Sure. Zach’s telepathic comment came.
The ghost Labrador looked up at her. I can be at your side in an instant. You only have to call.
Clare dipped her head. I think we’ve all earned a break.
Enzo stood and moved into her, wiggling his body and chilling her legs. He gave her hand one long swipe of his tongue, then stepped delicately to the front of the church and looked up.

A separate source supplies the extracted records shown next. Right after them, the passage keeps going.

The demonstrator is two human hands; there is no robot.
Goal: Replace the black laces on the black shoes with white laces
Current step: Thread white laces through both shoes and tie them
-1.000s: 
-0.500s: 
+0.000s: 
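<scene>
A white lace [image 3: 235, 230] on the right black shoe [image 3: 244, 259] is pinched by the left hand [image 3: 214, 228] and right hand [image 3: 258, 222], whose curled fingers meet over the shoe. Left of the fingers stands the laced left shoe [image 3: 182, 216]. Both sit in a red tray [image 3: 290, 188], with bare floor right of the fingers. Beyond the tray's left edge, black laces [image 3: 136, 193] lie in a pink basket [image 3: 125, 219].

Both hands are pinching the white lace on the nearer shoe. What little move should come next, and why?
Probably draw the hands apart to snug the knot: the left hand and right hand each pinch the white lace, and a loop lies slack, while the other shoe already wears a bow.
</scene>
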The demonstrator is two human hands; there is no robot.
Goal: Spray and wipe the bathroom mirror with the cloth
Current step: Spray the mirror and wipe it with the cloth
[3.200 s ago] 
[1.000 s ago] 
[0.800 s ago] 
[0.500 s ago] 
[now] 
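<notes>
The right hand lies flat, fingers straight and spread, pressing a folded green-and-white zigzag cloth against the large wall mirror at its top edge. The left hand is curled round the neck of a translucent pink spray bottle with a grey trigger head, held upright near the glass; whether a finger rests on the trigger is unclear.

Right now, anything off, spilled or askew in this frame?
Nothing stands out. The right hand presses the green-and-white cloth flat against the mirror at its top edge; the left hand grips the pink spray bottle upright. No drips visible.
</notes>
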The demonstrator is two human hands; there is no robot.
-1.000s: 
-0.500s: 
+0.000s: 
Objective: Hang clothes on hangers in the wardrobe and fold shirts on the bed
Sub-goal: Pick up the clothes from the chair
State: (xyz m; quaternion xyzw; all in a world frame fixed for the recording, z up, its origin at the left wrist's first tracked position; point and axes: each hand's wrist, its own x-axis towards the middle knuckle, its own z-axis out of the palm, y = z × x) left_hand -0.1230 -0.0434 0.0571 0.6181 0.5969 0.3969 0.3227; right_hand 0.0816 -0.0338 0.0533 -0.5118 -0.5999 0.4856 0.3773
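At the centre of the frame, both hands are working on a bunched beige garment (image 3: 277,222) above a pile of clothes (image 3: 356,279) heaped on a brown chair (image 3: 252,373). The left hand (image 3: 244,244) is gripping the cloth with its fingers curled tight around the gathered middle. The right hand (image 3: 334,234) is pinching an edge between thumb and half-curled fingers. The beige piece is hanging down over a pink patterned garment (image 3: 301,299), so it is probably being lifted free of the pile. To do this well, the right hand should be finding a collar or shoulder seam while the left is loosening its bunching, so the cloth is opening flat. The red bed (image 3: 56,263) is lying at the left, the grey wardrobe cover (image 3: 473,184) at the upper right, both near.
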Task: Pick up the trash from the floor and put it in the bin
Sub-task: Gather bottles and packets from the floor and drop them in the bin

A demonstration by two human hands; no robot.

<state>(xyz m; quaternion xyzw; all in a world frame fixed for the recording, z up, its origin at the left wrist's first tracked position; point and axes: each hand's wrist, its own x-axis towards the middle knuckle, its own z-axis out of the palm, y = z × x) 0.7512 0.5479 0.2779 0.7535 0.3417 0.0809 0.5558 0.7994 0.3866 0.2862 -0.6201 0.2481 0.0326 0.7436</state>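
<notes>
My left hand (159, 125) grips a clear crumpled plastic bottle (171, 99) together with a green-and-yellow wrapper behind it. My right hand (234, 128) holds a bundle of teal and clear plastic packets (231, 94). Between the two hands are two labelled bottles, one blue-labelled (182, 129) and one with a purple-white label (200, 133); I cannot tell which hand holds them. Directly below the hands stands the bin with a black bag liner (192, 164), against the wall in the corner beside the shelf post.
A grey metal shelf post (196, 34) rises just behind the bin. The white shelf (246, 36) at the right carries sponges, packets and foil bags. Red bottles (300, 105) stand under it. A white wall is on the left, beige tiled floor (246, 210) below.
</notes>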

To Zach, Clare appeared a little shaky. Since she and Enzo had said that the ghosts who’d
hung around the little church of Our Lady of Perpetual Help had whooshed into heaven with Sister Julianna Emmanuel, he could leave his lover to recover for a couple of minutes here while he took care of business. He walked Clare down steps to a big, sunny boulder and had her sit. The ripple of the stream came to his ears, so he hoped it damn well anchored her in the physical world of the here and now, and soothed her, too.
Rossi answered in the middle of the first ring. “What can I do, Zach?”
“How are the kids?”
“Tyler is gone from the hospital. Both the attorney and the accountant showed up here. Got the idea the attorney came because of good billable hours.” Rossi snorted, then chuckled. “The accountant swooped down and took Tyler away. I’ve never seen an accountant move that fast.” He paused. “Except Clare, of course.”
“Of course.”
“I got the impression that the accountant won their arguments. He’ll be the one calling the shots now, and that law firm might be out in the cold on this case.”
Zach grunted. “As much as they can be, since I think they are both named executors of the Utzig estate.” He shrugged. “Legal maneuverings. Not our problem—except we’ll keep an eye on the kid.”
“We won’t be the only ones. Social services is involved now. Boutros already has foster parents approved, I think.”
“Good.”
Clearing his throat, Zach said, “Clare has helped the Sister of Mercy transcend.” He had no doubt Rossi as well as Rickman had listened to Zach’s hastily dictated reports automatically uploaded to their secure server.
Rossi made a noise of satisfaction. “That’s great.”
“Yes. I’m taking Clare home. Can you watch someone from the resort pack our stuff, then arrange for our luggage to get to Clare’s house? Check us out of Bubbling Springs?”
“Happens that I’ve made a female friend who works at the resort. She might do this for me,” the bodyguard answered smugly.
“Interested in the sensational case we broke and wants to pump you for details?”